FIG. 1 is a graph showing a plate thickness of a stamper used in an example of a molding die of the present invention and a stamper plate thickness of a conventional example.

FIG. 2 is a stamper processing reference diagram of an example of a molding die.

FIG. 3 is a sectional view showing another embodiment of the molding die of the present invention.

FIG. 4 is a diagram showing an embodiment of a polishing apparatus of the present invention.

FIG. 5 is a diagram showing another embodiment of the polishing apparatus of the present invention.

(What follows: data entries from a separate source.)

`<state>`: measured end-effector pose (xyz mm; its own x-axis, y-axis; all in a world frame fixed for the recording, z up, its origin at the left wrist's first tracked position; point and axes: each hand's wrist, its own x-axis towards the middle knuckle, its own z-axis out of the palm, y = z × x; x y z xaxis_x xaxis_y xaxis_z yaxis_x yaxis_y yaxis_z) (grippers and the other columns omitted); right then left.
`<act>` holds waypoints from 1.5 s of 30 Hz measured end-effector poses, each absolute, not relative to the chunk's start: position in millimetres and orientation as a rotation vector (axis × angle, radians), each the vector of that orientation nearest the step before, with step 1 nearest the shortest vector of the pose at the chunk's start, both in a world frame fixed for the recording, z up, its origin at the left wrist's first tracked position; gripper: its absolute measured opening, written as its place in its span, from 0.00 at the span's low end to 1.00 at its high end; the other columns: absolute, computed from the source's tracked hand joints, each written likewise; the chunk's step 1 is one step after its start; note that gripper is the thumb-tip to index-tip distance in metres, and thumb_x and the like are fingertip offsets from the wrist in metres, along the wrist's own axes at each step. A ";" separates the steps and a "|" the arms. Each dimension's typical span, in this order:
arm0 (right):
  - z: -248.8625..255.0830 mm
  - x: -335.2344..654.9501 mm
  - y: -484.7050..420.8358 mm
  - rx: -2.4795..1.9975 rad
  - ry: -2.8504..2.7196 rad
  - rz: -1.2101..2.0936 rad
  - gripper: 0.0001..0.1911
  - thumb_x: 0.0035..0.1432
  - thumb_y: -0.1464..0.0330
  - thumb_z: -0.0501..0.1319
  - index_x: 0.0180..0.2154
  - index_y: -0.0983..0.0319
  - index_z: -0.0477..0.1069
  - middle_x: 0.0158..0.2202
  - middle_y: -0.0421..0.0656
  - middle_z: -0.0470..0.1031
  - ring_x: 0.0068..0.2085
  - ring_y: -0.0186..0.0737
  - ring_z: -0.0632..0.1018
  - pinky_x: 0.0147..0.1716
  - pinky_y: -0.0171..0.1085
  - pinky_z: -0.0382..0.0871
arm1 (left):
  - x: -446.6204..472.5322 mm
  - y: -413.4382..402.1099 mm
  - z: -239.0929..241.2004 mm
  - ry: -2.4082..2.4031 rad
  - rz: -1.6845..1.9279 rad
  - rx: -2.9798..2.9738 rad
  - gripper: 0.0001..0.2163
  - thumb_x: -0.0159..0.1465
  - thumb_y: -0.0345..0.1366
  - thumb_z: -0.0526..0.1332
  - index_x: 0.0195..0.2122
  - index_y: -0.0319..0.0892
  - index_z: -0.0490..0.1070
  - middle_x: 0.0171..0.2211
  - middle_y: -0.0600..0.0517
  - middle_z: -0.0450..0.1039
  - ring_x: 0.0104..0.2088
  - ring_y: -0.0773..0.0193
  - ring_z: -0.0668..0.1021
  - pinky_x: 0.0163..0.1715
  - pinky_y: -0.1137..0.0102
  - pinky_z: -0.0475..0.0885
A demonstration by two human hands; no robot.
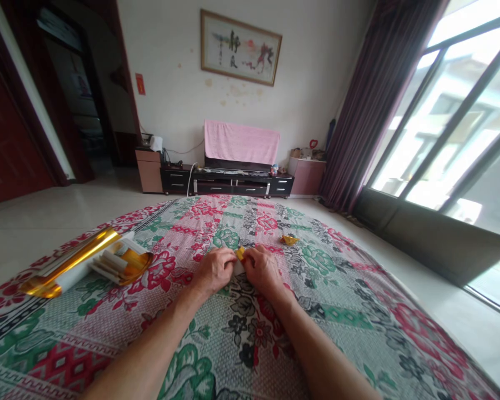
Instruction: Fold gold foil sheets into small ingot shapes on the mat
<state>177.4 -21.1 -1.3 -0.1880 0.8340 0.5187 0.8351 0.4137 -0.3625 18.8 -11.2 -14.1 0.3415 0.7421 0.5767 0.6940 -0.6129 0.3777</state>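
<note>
Both my hands meet over the middle of the patterned cloth point(275, 328). A small piece of gold foil paper point(240, 254) with a white underside is pinched between them. My left hand point(214, 269) is closed on its left edge, fingers curled. My right hand point(263, 270) grips the right side, thumb and fingers pressed together. Part of the paper is hidden behind the fingers. Just beyond my right hand sits a small folded gold paper shape point(289, 240).
To the left lie a curled gold foil sheet point(85, 258) and a stack of gold and white papers point(123, 262). Past the cloth's far edge stands a low black cabinet point(233, 183) with a pink cloth point(241, 141) above it. A curtained window point(454, 139) is on the right.
</note>
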 end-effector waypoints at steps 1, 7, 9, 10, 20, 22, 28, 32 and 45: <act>-1.4 177.0 -21.5 -1.427 -2.020 -0.011 0.08 0.53 0.74 0.52 0.28 0.62 0.70 0.28 0.42 0.68 0.31 0.33 0.70 0.30 0.29 0.58 | 18.8 -11.2 -14.3 1.338 1.136 2.535 0.10 0.54 0.25 0.55 0.31 0.40 0.75 0.34 0.51 0.74 0.36 0.63 0.73 0.41 0.68 0.68; -2.9 176.3 -21.0 -1.492 -2.011 0.025 0.08 0.53 0.74 0.52 0.28 0.62 0.69 0.28 0.42 0.68 0.30 0.33 0.70 0.30 0.30 0.58 | 19.4 -12.1 -14.3 1.314 1.079 2.585 0.10 0.55 0.26 0.54 0.31 0.41 0.75 0.35 0.51 0.74 0.37 0.62 0.72 0.41 0.67 0.67; -3.4 176.8 -21.1 -1.490 -2.019 0.022 0.08 0.53 0.73 0.53 0.28 0.62 0.70 0.29 0.42 0.67 0.31 0.34 0.70 0.30 0.30 0.60 | 19.5 -13.0 -13.6 1.318 1.046 2.600 0.10 0.55 0.26 0.54 0.31 0.41 0.75 0.35 0.51 0.74 0.37 0.62 0.72 0.42 0.67 0.67; -3.6 177.3 -21.2 -1.474 -2.022 0.012 0.08 0.53 0.73 0.53 0.28 0.62 0.70 0.30 0.43 0.68 0.31 0.34 0.70 0.31 0.31 0.60 | 19.6 -13.6 -13.1 1.319 1.034 2.608 0.10 0.55 0.26 0.54 0.31 0.41 0.75 0.35 0.51 0.74 0.37 0.62 0.72 0.42 0.67 0.67; -4.4 185.3 -16.9 -1.025 -2.202 0.064 0.14 0.52 0.78 0.52 0.35 0.59 0.72 0.39 0.43 0.72 0.41 0.38 0.70 0.46 0.39 0.62 | 14.7 -16.2 -5.6 1.202 0.981 2.667 0.09 0.53 0.26 0.56 0.30 0.42 0.75 0.36 0.51 0.74 0.38 0.62 0.72 0.42 0.66 0.66; -4.7 186.4 -15.3 -0.989 -2.218 0.117 0.14 0.52 0.78 0.52 0.35 0.59 0.73 0.39 0.42 0.73 0.41 0.37 0.71 0.45 0.38 0.63 | 12.1 -15.8 -4.1 1.166 0.981 2.660 0.09 0.52 0.26 0.57 0.31 0.42 0.74 0.37 0.51 0.74 0.39 0.62 0.72 0.43 0.66 0.66; -1.8 191.1 -12.4 -0.932 -2.256 0.233 0.15 0.49 0.79 0.52 0.34 0.61 0.74 0.39 0.43 0.73 0.40 0.35 0.72 0.43 0.36 0.65 | 7.7 -16.6 2.8 1.086 0.847 2.631 0.14 0.46 0.27 0.60 0.36 0.42 0.73 0.43 0.51 0.71 0.43 0.61 0.71 0.48 0.66 0.64; -0.6 192.2 -10.9 -0.932 -2.253 0.275 0.16 0.48 0.80 0.52 0.34 0.62 0.74 0.38 0.43 0.73 0.40 0.35 0.72 0.43 0.37 0.66 | 9.2 -15.7 2.2 1.146 0.833 2.619 0.12 0.47 0.28 0.60 0.34 0.42 0.73 0.42 0.51 0.71 0.43 0.61 0.71 0.47 0.66 0.64; 8.6 198.6 -12.7 -0.906 -2.377 0.376 0.17 0.44 0.77 0.58 0.39 0.61 0.72 0.43 0.44 0.69 0.44 0.38 0.70 0.45 0.40 0.64 | 11.9 -8.4 -6.9 1.164 0.911 2.608 0.06 0.54 0.29 0.58 0.31 0.43 0.73 0.38 0.52 0.72 0.41 0.62 0.71 0.44 0.65 0.65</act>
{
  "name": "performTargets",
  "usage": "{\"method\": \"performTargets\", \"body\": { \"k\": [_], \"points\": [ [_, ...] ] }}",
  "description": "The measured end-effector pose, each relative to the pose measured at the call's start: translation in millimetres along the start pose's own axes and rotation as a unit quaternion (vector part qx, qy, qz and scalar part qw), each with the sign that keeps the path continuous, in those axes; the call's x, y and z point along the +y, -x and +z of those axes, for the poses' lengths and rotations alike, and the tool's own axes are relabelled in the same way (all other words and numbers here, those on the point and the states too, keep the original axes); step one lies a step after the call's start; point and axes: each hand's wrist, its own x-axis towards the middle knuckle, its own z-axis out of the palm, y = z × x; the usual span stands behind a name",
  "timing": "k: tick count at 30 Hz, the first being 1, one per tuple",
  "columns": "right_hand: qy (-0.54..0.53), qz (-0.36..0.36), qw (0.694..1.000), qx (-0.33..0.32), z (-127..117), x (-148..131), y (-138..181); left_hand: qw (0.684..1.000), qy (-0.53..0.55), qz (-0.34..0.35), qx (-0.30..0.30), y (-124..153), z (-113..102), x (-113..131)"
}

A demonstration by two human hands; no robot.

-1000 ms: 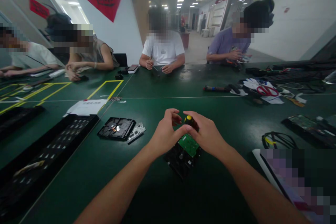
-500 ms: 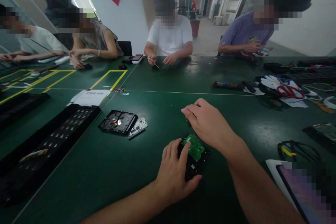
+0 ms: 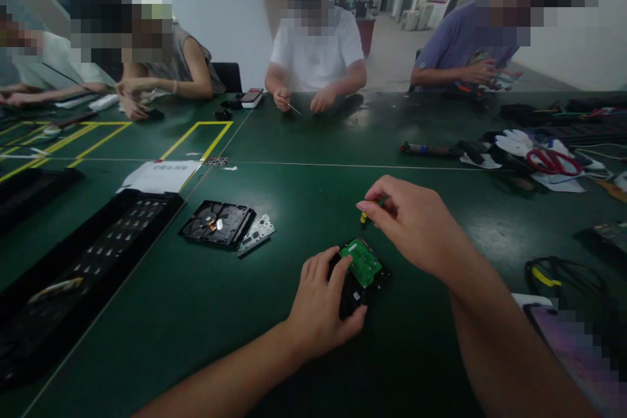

FIG. 6 is a cross-sectional view showing a conventional example of a molding die.

[Explanation of symbols]

 1,11 Stamper 2 Metal core 3 Holder 4 Stamper retainer 5 Mold cavity 6 Injection port 7 Stamping pin 8 Plate 9 Pattern part 101 Stamper 102 Glass master 103 Rotating table 104 Roll 105 Pressing roller 106 Take-up roller 107 Polishing cloth 108 Adhesion Roller 109 Nozzle 110 Abrasive

Claims (9)

[Claims] 1. A molding die for molding an optical information recording medium using a stamper having an information signal or a groove formed on the surface by an uneven shape, comprising: the stamper and a die member facing the stamper. The distance A changes according to the radius of the stamper, and the distance changes according to the radius A to E below.
A molding die characterized by being obtained by selecting two or more from A. It has a portion that becomes narrower continuously according to the radius. B. There is a portion having a different amount of change according to the content of “having a portion which becomes narrower continuously according to the radius”. C. It has a part which becomes wider continuously according to the radius. D. There is a portion having a different amount of change in the content of “having a portion that continuously increases in accordance with the radius”. E. It has a portion where the distance does not change even if the radius changes. 2. The molding die according to claim 1, wherein a distance between the stamper and a die member on a surface facing the stamper changes according to a change in plate thickness of the stamper. Mold for molding. 3. The molding die according to claim 1, wherein the distance between the stamper and the die member on the surface facing the stamper changes depending on the curved surface of the die member on the surface facing the stamper. Characteristic molding die. 4. A molding method for molding an optical information recording medium using the molding die according to claim 1. 5. An optical information recording medium obtained by the molding method according to claim 4. 6. A polishing device for polishing a stamper for an optical information recording medium as a flat work with a tape-shaped polishing cloth and an abrasive, comprising a rotating mechanism for rotating the flat work, and the tape-like work. A stamper polishing apparatus comprising: a moving mechanism that moves a polishing cloth relative to the flat work, a transfer mechanism that transfers the tape-shaped polishing cloth, and a supply mechanism that supplies the abrasive. 7. A stamper polishing method using the stamper polishing apparatus according to claim 6. 8. A stamper polished by the stamper polishing method according to claim 7. 9. An optical information recording medium manufactured by using the stamper according to claim 8.